Adam Pertman, Executive Director
617-332-8944 or 617-763-0134

Hollee McGinnis, Policy Director
212-925-4089 or 646-263-9236

Major New Study Finds High Success Rate for Adoptions from Foster Care

NEW YORK, Nov. 14, 2004 – A major new study released today by the Evan B. Donaldson Adoption Institute reports that the vast majority of adoptions from foster care are remaining intact over time, notwithstanding concerns by many professionals that the failure rate of such adoptions would rise as a result of huge increases in their numbers during the last decade.

The Adoption Institute report, entitled “What’s Working for Children: A Policy Study of Adoption Stability and Termination,” offers generally good news for the growing number of children being adopted from foster care nationwide – and for the families in which these boys and girls are finding permanent homes. The study was funded by the David and Lucile Packard Foundation.

The 71-page report also raises questions about the effectiveness of state data-collection systems on adoption disruption (termination before legal finalization) and dissolution (termination after legal finalization). And it offers recommendations for improving policies and practices in order to lower the number of terminations, increase the prospects of success for the 129,000 children currently waiting in foster care for permanent homes, and improve the daily lives of the adoptive families that remain intact but nevertheless encounter challenges.

“Our research will surprise few of the tens of thousands of adoptive families formed each year with children from foster care, because they know how successful they are,” said Adam Pertman, Executive Director of the Adoption Institute. “But this should provide a reality check for people used to hearing mainly bad news about `the system’ and, hopefully, our findings will also serve as impetus for making improvements that will help all the parents and children involved.”

Among the principal findings in the Adoption Institute’s report are:

* The vast majority of adoptions of children from foster care remain stable over time. Concerns by professionals and researchers that policies promoting such adoptions would lead to more terminations generally appear unfounded.
* More complete information is needed. An array of problems, including a lack of uniformity in definitions and inadequate data collection, prevents a thorough understanding of the reality on the ground or of the impact of various risk factors.
* Nontraditional parents are effective. Families headed by single, foster, older, lower-income and less-educated parents (as well as by kin) have better stability rates than the average, and therefore provide important opportunities for placement of children from foster care.
* Post-adoption services are vital. In addition to careful matching and preparation before a placement, providing assistance of various kinds after the child is in an adoptive home is critically important in helping to promote stability.

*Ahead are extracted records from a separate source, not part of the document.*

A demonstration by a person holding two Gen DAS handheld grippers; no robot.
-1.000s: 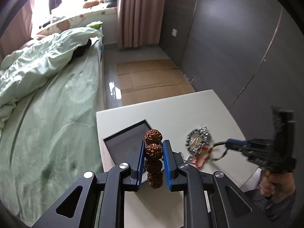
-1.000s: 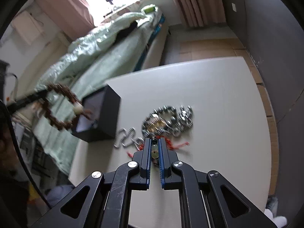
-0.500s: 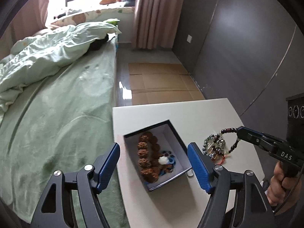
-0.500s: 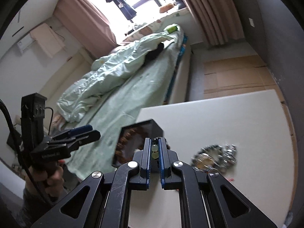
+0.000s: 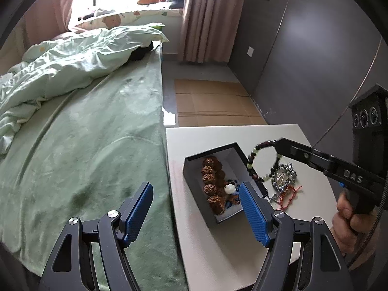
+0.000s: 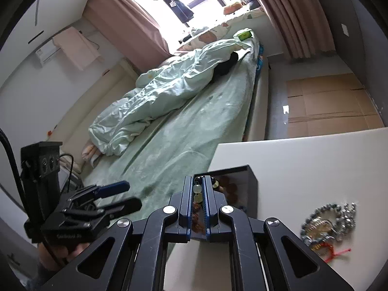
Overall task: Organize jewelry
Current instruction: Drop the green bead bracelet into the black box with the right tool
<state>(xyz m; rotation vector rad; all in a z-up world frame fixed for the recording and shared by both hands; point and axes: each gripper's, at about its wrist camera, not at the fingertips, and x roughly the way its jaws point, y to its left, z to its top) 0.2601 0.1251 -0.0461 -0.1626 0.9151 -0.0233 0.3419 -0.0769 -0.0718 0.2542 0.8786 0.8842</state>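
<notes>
A black box (image 5: 192,169) stands on the white table (image 5: 218,254) with a brown rudraksha bracelet (image 5: 212,184) and small blue and white pieces inside. My left gripper (image 5: 196,208) is open and empty, back from the box over its near end. My right gripper (image 6: 199,191) is shut on a dark and pale green bead bracelet (image 5: 257,160), which hangs above the box's right edge. The box also shows in the right wrist view (image 6: 249,186). A pile of silver chains and a red cord (image 5: 283,181) lies to the right of the box.
A bed with a green blanket (image 5: 97,145) runs along the table's left edge. Flattened cardboard (image 5: 213,104) lies on the floor beyond the table. A grey wall (image 5: 315,60) is to the right. The jewelry pile shows at the lower right of the right wrist view (image 6: 327,225).
My left gripper opened, dropped the rudraksha bracelet into the box and drew back. My right gripper lifted the bead bracelet from the pile and carried it left over the box.
</notes>
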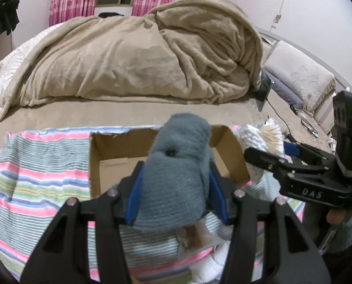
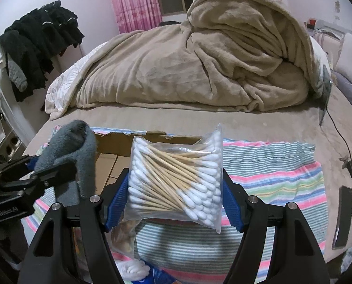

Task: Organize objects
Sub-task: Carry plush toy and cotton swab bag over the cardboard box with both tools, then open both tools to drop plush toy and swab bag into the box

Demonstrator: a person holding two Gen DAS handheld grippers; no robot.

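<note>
Bed (image 2: 199, 118): wide, tan-sheeted, carrying all the items listed.

Blanket (image 1: 138, 56): beige fleece, heaped along the far side of the bed, highest at the right.

Striped cloth (image 1: 41, 172): pastel pink, green, blue and white bands, spread flat on the near part of the bed.

Cardboard box (image 1: 119, 163): open-topped, torn upper edge, standing on the striped cloth; its inside floor shows bare where visible.

Dark clothes (image 2: 38, 45): hung in a pile at the far left, beside the bed.

Pillow (image 1: 301, 75): pale, flower-patterned, at the far right edge.

Grey sock (image 1: 178, 172): knitted, bunched, raised above the near edge of the cardboard box, clenched between the blue pads of the left claw (image 1: 174, 197).

Bag of cotton swabs (image 2: 176, 177): clear plastic, wooden sticks with white tips, raised above the striped cloth just right of the box, squeezed from both sides by the right claw (image 2: 176, 203).

Phone (image 2: 343, 215): dark, lying on the bed at the near right.
</note>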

Among the Adoption Institute’s recommendations are:

* Improve family matching, preparation and education. Careful family evaluations should be systematically conducted, along with the use of specific tools and protocols, to enhance the matching process and enhance the prospects for success.
* Develop comprehensive disclosure policies. Many terminations (and problems in intact families) occur because parents receive inadequate information; states should therefore routinely provide better, more comprehensive information, including portable health records.
* Provide consistent, reliable support. Post-adoption services are critically important, both to lessen the possibility of termination and to enhance the functioning of intact adoptions; mental-health services and temporary residential care should also be available.

The Adoption Institute studied the relevant social science research over the last 20 years, and conducted a survey of 15 states’ information-collection capabilities, yielding important findings about data collection, termination rates and risk factors. States reporting disruption information in our study all had low rates, ranging up to 8.4%, for adoptive placements in 1999; dissolution rates were similarly low, from 0.4% to 5.4% for 1998 adoptions and for children entering care in 2000. Other research examined by the Institute showed comparable or even better results.

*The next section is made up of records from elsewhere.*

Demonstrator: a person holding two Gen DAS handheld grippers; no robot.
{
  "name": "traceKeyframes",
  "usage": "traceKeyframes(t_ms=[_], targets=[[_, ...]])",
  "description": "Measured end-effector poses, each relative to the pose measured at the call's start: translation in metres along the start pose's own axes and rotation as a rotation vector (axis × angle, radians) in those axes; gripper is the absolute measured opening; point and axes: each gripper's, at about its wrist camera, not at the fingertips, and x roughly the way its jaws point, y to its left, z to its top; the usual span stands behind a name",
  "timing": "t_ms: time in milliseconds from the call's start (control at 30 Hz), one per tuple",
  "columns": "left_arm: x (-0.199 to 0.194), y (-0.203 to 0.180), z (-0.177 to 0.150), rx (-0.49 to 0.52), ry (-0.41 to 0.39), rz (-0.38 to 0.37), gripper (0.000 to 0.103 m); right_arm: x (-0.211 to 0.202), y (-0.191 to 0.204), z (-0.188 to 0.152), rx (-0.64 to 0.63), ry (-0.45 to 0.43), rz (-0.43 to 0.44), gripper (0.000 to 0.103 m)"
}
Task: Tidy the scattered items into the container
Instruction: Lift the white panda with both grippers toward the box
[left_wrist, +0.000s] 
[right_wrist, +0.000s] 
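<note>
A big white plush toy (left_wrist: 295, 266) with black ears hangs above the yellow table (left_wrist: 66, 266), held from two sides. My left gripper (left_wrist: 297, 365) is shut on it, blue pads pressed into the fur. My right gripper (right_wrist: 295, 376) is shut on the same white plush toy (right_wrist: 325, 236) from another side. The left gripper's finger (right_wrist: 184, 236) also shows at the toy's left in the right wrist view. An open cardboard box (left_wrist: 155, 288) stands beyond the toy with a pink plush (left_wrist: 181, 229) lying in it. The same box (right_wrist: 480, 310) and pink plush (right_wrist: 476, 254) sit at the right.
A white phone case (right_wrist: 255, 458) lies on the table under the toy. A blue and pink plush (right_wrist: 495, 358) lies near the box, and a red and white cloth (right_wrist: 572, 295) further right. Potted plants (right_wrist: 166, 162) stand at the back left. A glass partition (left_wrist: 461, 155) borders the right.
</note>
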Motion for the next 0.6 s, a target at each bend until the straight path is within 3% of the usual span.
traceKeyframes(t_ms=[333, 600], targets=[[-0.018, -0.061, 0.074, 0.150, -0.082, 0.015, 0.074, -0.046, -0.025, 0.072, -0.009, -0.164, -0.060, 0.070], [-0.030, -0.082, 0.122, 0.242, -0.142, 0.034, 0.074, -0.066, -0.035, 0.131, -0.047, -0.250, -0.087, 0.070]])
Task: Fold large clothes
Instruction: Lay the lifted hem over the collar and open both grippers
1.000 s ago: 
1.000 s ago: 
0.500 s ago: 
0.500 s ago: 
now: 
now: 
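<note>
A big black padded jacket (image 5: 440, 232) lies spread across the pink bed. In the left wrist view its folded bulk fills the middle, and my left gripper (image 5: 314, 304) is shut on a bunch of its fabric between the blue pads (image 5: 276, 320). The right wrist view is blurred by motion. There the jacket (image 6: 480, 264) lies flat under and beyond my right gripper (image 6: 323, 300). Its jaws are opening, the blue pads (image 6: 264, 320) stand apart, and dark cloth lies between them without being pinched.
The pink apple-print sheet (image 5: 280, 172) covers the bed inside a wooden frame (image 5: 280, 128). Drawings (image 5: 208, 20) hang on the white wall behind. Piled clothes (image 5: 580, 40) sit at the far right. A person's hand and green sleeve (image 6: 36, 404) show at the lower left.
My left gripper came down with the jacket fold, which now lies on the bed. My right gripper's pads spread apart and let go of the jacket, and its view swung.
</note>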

BACKGROUND: Increasingly over the past 25 years, as a result of professional consensus that children benefit more from adoption than from long-term, temporary foster care, public policy has promoted the placement of boys and girls with permanent adoptive families. This development has resulted in massive increases in adoptions from foster care: 50,000 children were adopted in 2001 – a 36% jump from 37,000 in 1998 and a 78% rise from 28,000 in 1996. Many professionals feared the number of terminations, consequently, also would increase.

ABOUT US: The Evan B. Donaldson Adoption Institute, an independent nonprofit, is one of the pre-eminent research, policy and education organizations in its field. Its objective is to improve the lives of everyone touched by adoption – especially children – by providing reliable, research-based information that will lead to more ethical and effective policies, practices and laws.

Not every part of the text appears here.